- WORK TO COMPLETE
In the data below, reproduce everything exactly except the images.
━━ AVAILABLE DATA
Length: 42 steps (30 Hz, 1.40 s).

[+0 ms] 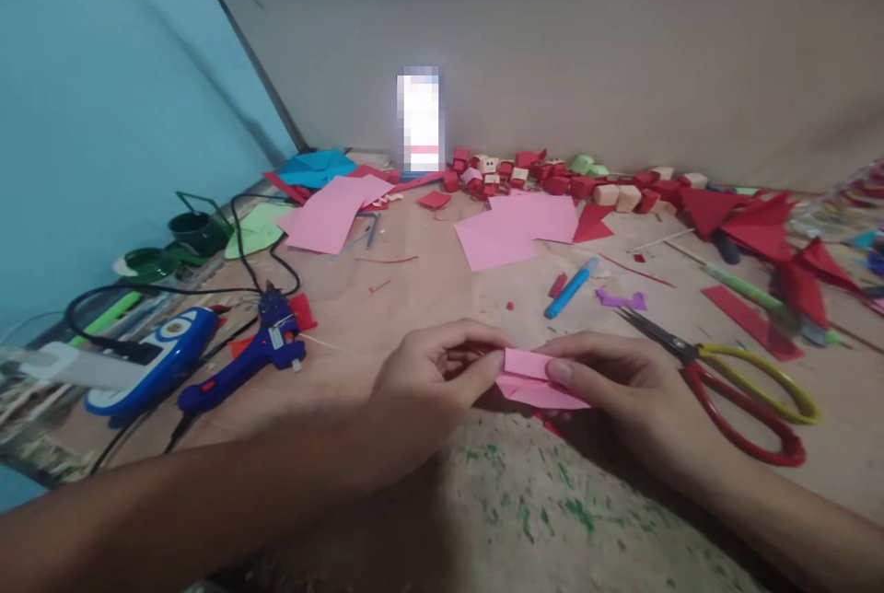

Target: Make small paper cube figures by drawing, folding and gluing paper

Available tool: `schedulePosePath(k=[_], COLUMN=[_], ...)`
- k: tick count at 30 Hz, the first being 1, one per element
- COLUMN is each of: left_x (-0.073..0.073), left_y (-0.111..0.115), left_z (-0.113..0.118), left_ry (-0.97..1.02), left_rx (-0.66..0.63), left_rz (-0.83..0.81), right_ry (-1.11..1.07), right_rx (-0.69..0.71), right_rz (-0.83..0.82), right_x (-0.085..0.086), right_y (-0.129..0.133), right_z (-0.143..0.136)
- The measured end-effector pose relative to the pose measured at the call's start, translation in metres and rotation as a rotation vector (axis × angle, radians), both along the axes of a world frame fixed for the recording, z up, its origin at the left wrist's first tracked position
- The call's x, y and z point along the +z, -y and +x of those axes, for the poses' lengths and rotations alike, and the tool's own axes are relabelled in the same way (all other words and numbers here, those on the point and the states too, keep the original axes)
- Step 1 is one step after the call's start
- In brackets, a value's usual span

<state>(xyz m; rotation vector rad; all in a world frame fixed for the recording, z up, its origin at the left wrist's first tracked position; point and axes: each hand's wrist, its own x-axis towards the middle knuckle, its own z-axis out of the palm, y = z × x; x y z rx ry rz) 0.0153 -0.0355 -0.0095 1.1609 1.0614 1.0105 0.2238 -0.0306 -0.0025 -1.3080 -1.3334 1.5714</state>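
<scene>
Between my hands is a small piece of pink paper, folded along its length so that a strip lies over the wider part. My left hand pinches its left end between thumb and fingers. On the right end, my right hand presses its thumb on the folded strip, with the fingers behind the paper. A bit of red paper shows just below it. Scissors with one yellow and one red handle lie right beside my right hand, blades slightly apart.
A blue glue gun and a blue-and-white power strip with black cables lie at the left. Pink sheets, a blue pen and many small red paper cubes are further back. A lit phone stands against the wall.
</scene>
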Motion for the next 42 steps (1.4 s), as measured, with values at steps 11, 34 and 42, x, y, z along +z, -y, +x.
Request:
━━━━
- TASK RESPONSE
Length: 42 steps (30 Hz, 1.40 s).

[+0 ms] 

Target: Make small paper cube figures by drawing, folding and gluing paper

Available tool: `schedulePosePath(k=[_], COLUMN=[_], ...)`
- k: tick count at 30 Hz, the first being 1, one per element
- COLUMN is each of: left_x (-0.073..0.073), left_y (-0.111..0.115), left_z (-0.113..0.118), left_ry (-0.97..1.02), left_rx (-0.66..0.63), left_rz (-0.83..0.81), right_ry (-1.11..1.07), right_rx (-0.69..0.71), right_rz (-0.83..0.82), right_x (-0.085..0.086), right_y (-0.129..0.133), right_z (-0.143..0.136)
- The measured end-effector pose relative to the pose measured at the call's start, translation in metres and rotation as a rotation vector (axis × angle, radians), both along the axes of a world frame fixed for the recording, z up, its origin at the left wrist's first tracked position
- The call's x, y and z point along the +z, -y and +x of those axes, for the poses' lengths and rotations alike, and the tool's own axes are relabelled in the same way (all other words and numbers here, those on the point and the states too, keep the original axes)
- Step 1 is one step after the call's start
- In brackets, a value's usual span

<state>(xyz m; rotation vector rad; all in a world frame fixed for the recording, z up, its origin at the left wrist's first tracked position; point and axes: each hand's wrist, its own x-axis towards the middle knuckle, its own z-axis out of the palm, y = z × x; x y z rx ry rz) 0.0153 -0.0355 -0.0095 1.1609 1.0614 1.0105 0.2238 -0.0306 -0.0025 -1.3080 -1.3334 1.5714</state>
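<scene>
Between my hands is a small piece of pink paper, folded along its length so that a strip lies over the wider part. My left hand pinches its left end between thumb and fingers. On the right end, my right hand presses its thumb on the folded strip, with the fingers behind the paper. A bit of red paper shows just below it. Scissors with one yellow and one red handle lie right beside my right hand, blades slightly apart.
A blue glue gun and a blue-and-white power strip with black cables lie at the left. Pink sheets, a blue pen and many small red paper cubes are further back. A lit phone stands against the wall.
</scene>
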Motion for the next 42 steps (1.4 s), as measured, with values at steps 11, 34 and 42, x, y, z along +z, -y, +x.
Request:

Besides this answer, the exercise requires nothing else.